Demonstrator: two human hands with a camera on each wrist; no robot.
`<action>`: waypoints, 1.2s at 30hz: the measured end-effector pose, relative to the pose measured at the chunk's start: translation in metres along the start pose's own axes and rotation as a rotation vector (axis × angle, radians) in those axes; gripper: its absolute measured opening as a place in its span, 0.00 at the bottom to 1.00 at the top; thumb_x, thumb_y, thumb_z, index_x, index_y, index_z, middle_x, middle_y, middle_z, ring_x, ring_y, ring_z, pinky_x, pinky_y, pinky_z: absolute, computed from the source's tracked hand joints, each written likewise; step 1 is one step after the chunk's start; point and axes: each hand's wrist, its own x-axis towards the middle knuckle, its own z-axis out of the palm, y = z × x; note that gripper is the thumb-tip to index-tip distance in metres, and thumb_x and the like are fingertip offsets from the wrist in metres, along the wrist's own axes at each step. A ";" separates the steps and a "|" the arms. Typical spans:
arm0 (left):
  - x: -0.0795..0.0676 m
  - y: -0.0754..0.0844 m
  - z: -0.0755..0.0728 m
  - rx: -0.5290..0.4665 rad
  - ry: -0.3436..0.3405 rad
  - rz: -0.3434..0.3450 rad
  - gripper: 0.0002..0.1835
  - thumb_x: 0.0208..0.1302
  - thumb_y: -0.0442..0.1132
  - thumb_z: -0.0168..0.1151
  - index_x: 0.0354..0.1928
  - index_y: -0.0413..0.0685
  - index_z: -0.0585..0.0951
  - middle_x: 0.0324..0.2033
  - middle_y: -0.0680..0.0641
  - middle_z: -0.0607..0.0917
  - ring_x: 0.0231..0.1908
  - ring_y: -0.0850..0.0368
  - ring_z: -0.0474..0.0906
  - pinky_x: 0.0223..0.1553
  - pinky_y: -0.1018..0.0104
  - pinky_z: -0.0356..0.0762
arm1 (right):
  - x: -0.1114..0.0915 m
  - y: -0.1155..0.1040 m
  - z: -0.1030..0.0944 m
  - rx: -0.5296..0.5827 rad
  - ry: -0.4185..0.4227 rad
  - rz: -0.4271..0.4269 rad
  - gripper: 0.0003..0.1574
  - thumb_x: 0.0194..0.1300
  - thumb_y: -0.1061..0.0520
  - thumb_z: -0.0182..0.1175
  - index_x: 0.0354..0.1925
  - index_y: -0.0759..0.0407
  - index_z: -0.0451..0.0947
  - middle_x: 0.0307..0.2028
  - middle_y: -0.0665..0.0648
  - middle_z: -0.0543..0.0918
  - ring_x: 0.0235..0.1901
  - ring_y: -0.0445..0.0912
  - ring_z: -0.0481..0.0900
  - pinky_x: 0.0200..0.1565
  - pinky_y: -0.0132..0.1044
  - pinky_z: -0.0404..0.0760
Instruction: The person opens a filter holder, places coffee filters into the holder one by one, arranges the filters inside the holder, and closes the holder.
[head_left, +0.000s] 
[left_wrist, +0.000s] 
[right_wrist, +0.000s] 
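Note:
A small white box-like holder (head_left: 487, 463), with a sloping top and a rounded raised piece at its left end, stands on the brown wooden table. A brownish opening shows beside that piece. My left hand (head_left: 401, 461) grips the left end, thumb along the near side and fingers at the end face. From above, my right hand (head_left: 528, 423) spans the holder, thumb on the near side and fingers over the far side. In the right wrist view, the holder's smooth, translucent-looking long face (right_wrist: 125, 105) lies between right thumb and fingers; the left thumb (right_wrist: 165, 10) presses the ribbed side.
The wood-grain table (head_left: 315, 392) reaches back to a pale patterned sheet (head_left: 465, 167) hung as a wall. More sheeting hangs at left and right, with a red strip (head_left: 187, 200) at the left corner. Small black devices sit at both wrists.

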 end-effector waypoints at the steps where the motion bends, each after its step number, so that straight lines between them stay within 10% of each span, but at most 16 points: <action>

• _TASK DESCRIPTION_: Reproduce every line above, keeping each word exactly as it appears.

• _FINISHED TASK_:
Demonstrator: two human hands with a camera on each wrist; no robot.
`<action>`: waypoints, 1.2s at 30hz: the measured end-effector pose, relative to the pose measured at the chunk's start: translation in metres along the start pose's own axes and rotation as a rotation vector (axis × angle, radians) in those axes; gripper: its absolute measured opening as a place in its span, 0.00 at the bottom to 1.00 at the top; thumb_x, thumb_y, thumb_z, index_x, index_y, index_z, middle_x, middle_y, middle_z, ring_x, ring_y, ring_z, pinky_x, pinky_y, pinky_z: absolute, computed from the source's tracked hand joints, each written likewise; step 1 is one step after the chunk's start; point and axes: each hand's wrist, its own x-axis towards the middle knuckle, its own z-axis out of the palm, y = z × x; note that gripper is the thumb-tip to index-tip distance in metres, and thumb_x and the like are fingertip offsets from the wrist in metres, along the wrist's own axes at each step. A ";" separates the steps and a "|" the arms. Typical spans:
arm0 (left):
  - x: -0.0795..0.0676 m
  - y: -0.0754..0.0844 m
  - z: -0.0755..0.0728 m
  - rx: -0.5290..0.4665 rad
  - ry: -0.3436..0.3405 rad
  - rz: -0.3434..0.3450 rad
  - gripper: 0.0002..0.1835
  - thumb_x: 0.0208..0.1302
  - thumb_y: -0.0442..0.1132
  - thumb_z: -0.0168..0.1151
  - index_x: 0.0354..0.1928
  - index_y: -0.0413..0.0685
  - index_z: -0.0585..0.0951
  - middle_x: 0.0324..0.2033
  - middle_y: -0.0680..0.0641
  - middle_z: -0.0607..0.0917
  - ring_x: 0.0231..0.1908
  - ring_y: -0.0850..0.0368
  - ring_z: -0.0474..0.0906
  - pinky_x: 0.0223..0.1553
  - pinky_y: -0.1018..0.0104
  - pinky_z: -0.0356..0.0762
arm1 (right):
  - x: -0.1114..0.0915 m
  - y: -0.1155..0.1040 m
  - z: -0.1030..0.0944 m
  - rx: -0.5296..0.5827 rad
  - ry: -0.4185..0.4227 rad
  - rz: -0.4271..0.4269 rad
  - gripper: 0.0003..0.1574
  - thumb_x: 0.0194..0.1300
  - thumb_y: -0.1061..0.0520
  - thumb_z: -0.0182..0.1175
  - index_x: 0.0354..0.1925
  - index_y: -0.0759..0.0407
  - index_z: -0.0451..0.0947
  - middle_x: 0.0307..0.2028
  - middle_y: -0.0665..0.0648
  - middle_z: -0.0543..0.0918
  - ring_x: 0.0235..0.1901
  - ring_y: -0.0445..0.0912
  - ring_z: -0.0481..0.0900
  - pinky_x: 0.0200..0.1565
  - pinky_y: -0.0132..0.1044
  - pinky_z: -0.0404..0.0760
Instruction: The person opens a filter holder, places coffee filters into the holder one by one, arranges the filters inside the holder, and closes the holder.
[head_left, +0.000s] 
[left_wrist, +0.000s] 
[right_wrist, +0.000s] 
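Note:
A small white box-like holder (head_left: 487, 463), with a sloping top and a rounded raised piece at its left end, stands on the brown wooden table. A brownish opening shows beside that piece. My left hand (head_left: 401, 461) grips the left end, thumb along the near side and fingers at the end face. From above, my right hand (head_left: 528, 423) spans the holder, thumb on the near side and fingers over the far side. In the right wrist view, the holder's smooth, translucent-looking long face (right_wrist: 125, 105) lies between right thumb and fingers; the left thumb (right_wrist: 165, 10) presses the ribbed side.
The wood-grain table (head_left: 315, 392) reaches back to a pale patterned sheet (head_left: 465, 167) hung as a wall. More sheeting hangs at left and right, with a red strip (head_left: 187, 200) at the left corner. Small black devices sit at both wrists.
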
 end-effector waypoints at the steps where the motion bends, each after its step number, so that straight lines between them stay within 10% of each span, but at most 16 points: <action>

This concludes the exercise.